→ **AIM OF THE EXERCISE**:
Print nothing beyond the line with "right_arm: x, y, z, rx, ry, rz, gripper": every line from the beginning of the data up to it, that line included, and no pictures.

→ **EXTRACTED INFORMATION**:

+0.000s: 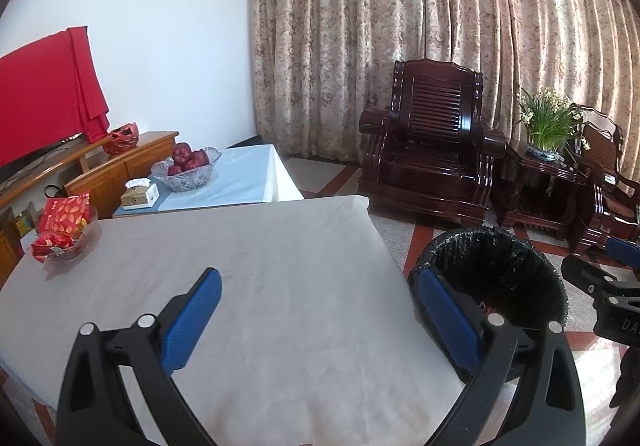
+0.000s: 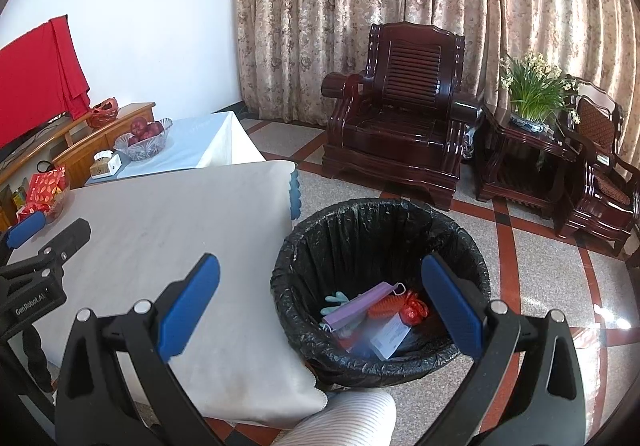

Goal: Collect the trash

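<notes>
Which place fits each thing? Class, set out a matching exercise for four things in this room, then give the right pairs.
Things:
1. apples
2. purple box
3. flowering plant
4. tissue box

Places:
A. on the dark wooden side table
B. in the black-lined trash bin
C. in the glass bowl
D. on the blue-topped table beside the glass bowl

Pairs: 1-C, 2-B, 3-A, 4-D
</notes>
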Motion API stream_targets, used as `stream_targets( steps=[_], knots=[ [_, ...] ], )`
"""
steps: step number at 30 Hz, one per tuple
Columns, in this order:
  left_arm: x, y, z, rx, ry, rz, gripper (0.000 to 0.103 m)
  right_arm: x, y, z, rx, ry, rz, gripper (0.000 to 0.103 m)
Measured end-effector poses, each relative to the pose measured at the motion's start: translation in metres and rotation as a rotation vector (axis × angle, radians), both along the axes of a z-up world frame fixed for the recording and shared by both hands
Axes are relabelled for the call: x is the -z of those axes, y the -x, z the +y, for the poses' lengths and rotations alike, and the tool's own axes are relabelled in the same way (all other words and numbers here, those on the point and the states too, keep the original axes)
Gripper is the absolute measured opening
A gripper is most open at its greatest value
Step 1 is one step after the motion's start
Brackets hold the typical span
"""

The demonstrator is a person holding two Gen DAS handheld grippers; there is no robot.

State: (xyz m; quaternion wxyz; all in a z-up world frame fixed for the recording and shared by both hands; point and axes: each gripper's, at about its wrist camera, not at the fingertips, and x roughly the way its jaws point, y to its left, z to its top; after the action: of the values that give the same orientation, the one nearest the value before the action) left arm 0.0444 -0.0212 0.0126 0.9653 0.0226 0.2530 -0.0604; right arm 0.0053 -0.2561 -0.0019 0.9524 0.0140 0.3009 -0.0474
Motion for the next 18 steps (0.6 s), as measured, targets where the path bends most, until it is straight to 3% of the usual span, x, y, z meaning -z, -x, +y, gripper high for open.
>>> stream_targets(
  steps=[18],
  knots=[
    [0.0045, -0.0026, 0.0015, -0.004, -0.003, 0.003, 0.097, 0.0009, -0.0006, 0.0008, -0.001, 0.002, 0.001, 0.098]
  ],
)
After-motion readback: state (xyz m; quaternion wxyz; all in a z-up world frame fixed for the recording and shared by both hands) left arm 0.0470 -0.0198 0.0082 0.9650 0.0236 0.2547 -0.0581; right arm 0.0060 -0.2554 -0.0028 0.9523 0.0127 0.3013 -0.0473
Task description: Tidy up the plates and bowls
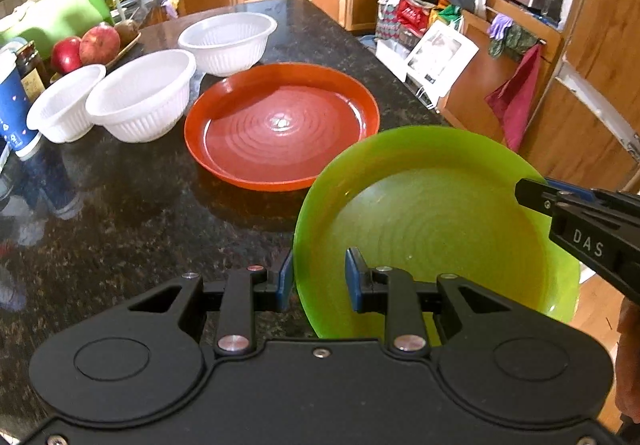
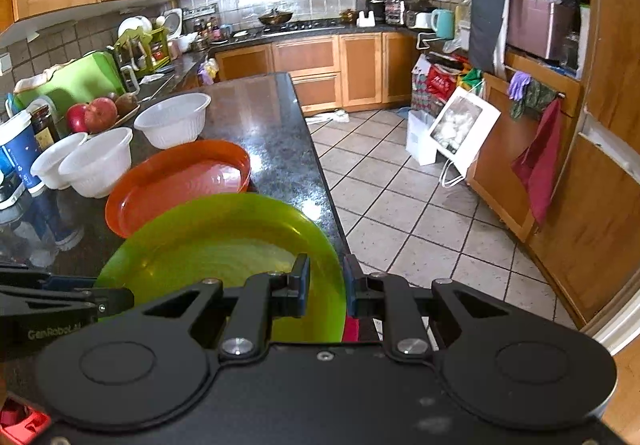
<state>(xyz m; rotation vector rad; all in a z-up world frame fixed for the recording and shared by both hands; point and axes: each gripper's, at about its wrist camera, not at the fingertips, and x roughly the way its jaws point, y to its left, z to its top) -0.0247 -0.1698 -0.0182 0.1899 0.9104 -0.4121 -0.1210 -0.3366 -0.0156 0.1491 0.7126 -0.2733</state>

→ **SOLVED PROBLEM**:
+0.000s: 
+0.000s: 

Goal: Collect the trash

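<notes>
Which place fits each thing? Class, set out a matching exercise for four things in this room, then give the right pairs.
Things:
1. apples
2. purple box
3. flowering plant
4. tissue box

Places:
A. on the dark wooden side table
B. in the black-lined trash bin
C. in the glass bowl
D. on the blue-topped table beside the glass bowl

Pairs: 1-C, 2-B, 3-A, 4-D
</notes>
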Motion API stream_targets, used as `stream_targets( steps=[_], knots=[ [_, ...] ], )`
"""
steps: step number at 30 Hz, one per tuple
Columns, in this order:
  left_arm: x, y, z, rx, ry, rz, gripper (0.000 to 0.103 m)
  right_arm: x, y, z, rx, ry, rz, gripper (0.000 to 0.103 m)

Nothing remains to be answered in this exercise.